=== Begin Enclosure ===

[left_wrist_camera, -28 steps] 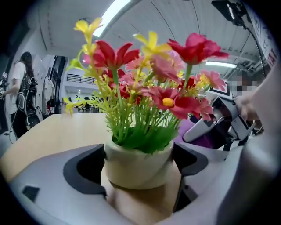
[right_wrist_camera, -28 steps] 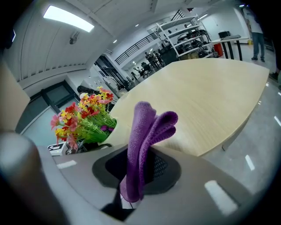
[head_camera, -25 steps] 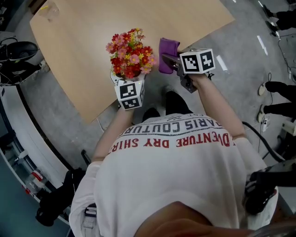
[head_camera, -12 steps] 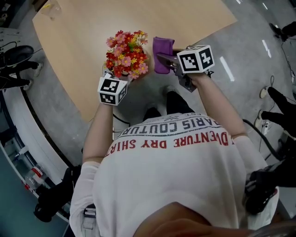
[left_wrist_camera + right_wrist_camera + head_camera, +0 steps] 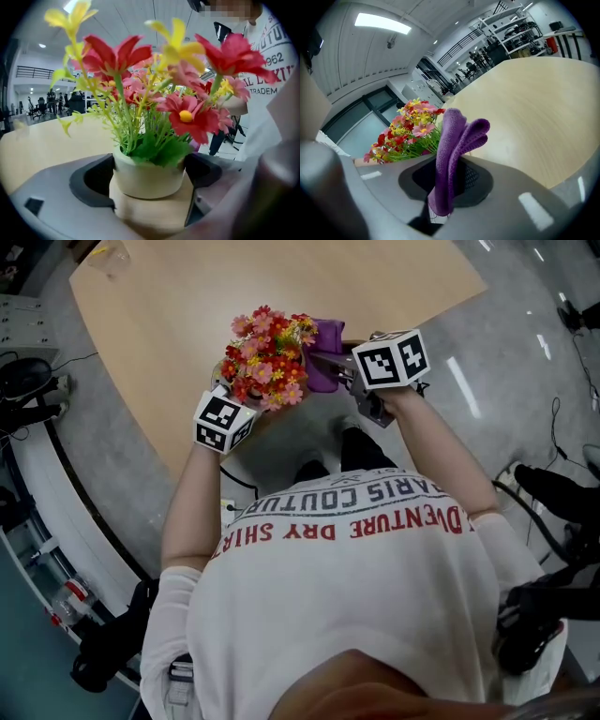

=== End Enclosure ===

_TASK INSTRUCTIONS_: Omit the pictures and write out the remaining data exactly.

_ANSWER SECTION_:
[left_wrist_camera, -28 steps] 
[right_wrist_camera, -28 steps] 
[head_camera, -25 steps] 
[head_camera, -12 steps] 
[left_wrist_camera + right_wrist_camera + head_camera, +0 steps] 

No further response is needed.